Here is Negrete’s rendering:

This is what he did:

  1. Changed the tail lights with modified Honda Insight units. (Used the “red” sections and avoided the upper clear corners.)

  2. Got rid of both rear wings, upper and lower windshield.

  3. Cleaned the trunk area using the Insight’s bumper treatment, which has a nice curved line that goes all the way up to the tail lights and deletes unnecessary lines.

  4. Got rid of all the much-hated fake intakes.

  5. Changed the central exhaust to a dual exit exhaust with two separate tips, one at each side.

  6. Created a body line that starts at the high end of the rear diffuser and matches the one on the lower sections of the doors.

  7. While at it, [he] did the only real body modification, which was fixing the rear door shut line so that it flows with the wheel well.

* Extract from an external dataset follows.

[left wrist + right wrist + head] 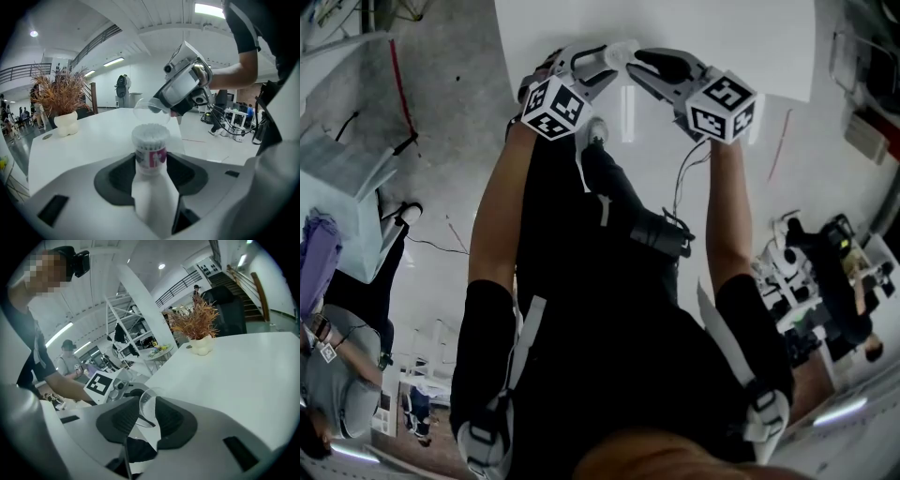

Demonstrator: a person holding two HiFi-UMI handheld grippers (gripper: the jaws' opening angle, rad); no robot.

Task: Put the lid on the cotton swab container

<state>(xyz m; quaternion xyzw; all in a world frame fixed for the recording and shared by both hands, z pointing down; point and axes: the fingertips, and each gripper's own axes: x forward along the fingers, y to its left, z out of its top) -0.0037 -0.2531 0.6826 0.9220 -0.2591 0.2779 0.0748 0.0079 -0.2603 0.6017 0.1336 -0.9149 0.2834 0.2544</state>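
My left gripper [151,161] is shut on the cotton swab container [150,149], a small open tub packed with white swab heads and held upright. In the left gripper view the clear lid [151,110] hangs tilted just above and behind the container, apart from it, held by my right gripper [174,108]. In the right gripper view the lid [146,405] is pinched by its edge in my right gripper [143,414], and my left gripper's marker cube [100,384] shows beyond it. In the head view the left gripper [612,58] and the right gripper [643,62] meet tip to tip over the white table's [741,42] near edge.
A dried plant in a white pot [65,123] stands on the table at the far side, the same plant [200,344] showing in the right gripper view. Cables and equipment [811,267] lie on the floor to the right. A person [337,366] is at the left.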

  8. The rear bumper line also flows to match the central line at the doors. The initial curve matches the one on the shoulder line.

  9. Modified slightly the black plastic piece that acts as a fake window at the C-pillar.

After the modifications, I have to admit the car looks much cleaner and more… relaxed? Is that the right word? It now exhibits restraint, where the original car does not. In fact, it sort of looks like a Maserati Ghibli now. Not the most beautiful car in the word, but certainly far from the ugliest.

“It’s not the best render, but I did this only using the touch pad,” Negrete admitted. “Overall, I think it looks more sophisticated and a lot more like the older brother of a ‘90s Civic EG.”

What do you think? This or the thing that looks like it was made from paper folded a thousand times?